GBP poundsterling Inggris, + 0,0153% naik ke level tertinggi enam minggu di $ 1,3106, dibandingkan dengan $ 1,3048, menjelang keputusan.

Euro EURUSD, + 0,0257% naik ke $ 1,1691 dari $ 1,1627, mencapai tertinggi dua minggu.

Sementara itu, Bank Sentral Republik Turki mengejutkan investor dengan kenaikan suku bunga acuan sebesar 625 basis poin, mengangkat suku bunga repo satu minggu menjadi 24% dari sebelumnya 17,75%.

"Dengan demikian bank sentral bertujuan mengirim sinyal yang jelas tentang independensi dan kredibilitas ke pasar keuangan internasional," tulis Agathe Demarais, ekonom utama di Economist Intelligence Unit.

CBRT telah menjadi fokus dalam terang krisis mata uang Turki dan ketidaksukaan Presiden Recep Tayyip Erodgan terhadap suku bunga yang lebih tinggi. Pelaku pasar percaya bahwa kenaikan suku bunga yang agresif akan menjadi salah satu cara bagi lira Turki USDTRY, + 0,2203% untuk mendapatkan kembali solid, tetapi politik menunjukkan realitas yang berbeda.

Erdogan juga mengeluarkan peraturan yang melarang penjualan domestik dan transaksi sewa dalam mata uang asing untuk mendukung lira.

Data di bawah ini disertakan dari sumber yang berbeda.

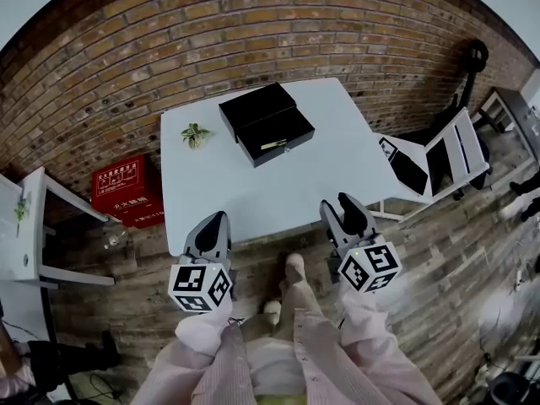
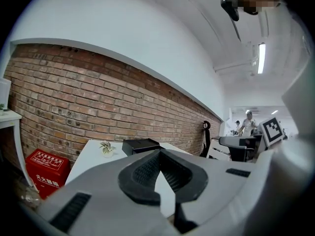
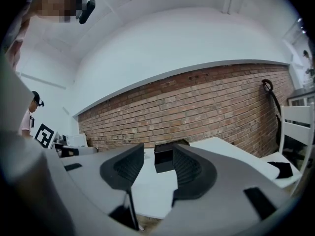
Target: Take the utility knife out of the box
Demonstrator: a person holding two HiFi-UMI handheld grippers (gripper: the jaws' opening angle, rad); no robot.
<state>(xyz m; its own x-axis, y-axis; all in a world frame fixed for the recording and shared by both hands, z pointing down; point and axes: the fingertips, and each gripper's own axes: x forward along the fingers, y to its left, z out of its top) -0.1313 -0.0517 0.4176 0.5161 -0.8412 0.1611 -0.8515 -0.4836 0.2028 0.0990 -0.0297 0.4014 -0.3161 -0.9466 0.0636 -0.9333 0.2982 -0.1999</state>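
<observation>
A black box lies open at the far middle of the white table, its lid set behind it. Inside the box lies a slim yellowish item, probably the utility knife. Both grippers hover at the table's near edge, well short of the box. My left gripper is shut with nothing in it; its jaws meet at the tips. My right gripper is open and empty, and the box shows between its jaws in the right gripper view. The box also shows beyond the jaws in the left gripper view.
A small potted plant stands on the table left of the box. A red case sits on the floor by the brick wall. A white chair stands to the table's right. Another white table is at the left.
</observation>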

"Namun, lira akan tetap di bawah tekanan dalam beberapa bulan mendatang karena memperketat kondisi likuiditas global dan ketegangan antara Turki dan penambahan USn, korporasi Turki tetap berutang dalam mata uang asing, yang berarti bahwa nilai mata uang lokal dari pembayaran utang mereka telah melonjak." selama beberapa minggu terakhir, "kata Demarais. Jika perusahaan Turki tidak akan mampu membayar hutangnya, itu bisa membebani pertumbuhan ekonomi.

Satu dolar terakhir dibeli 6.0893 lira, turun tajam dari 6.3446 lira Rabu malam di New York.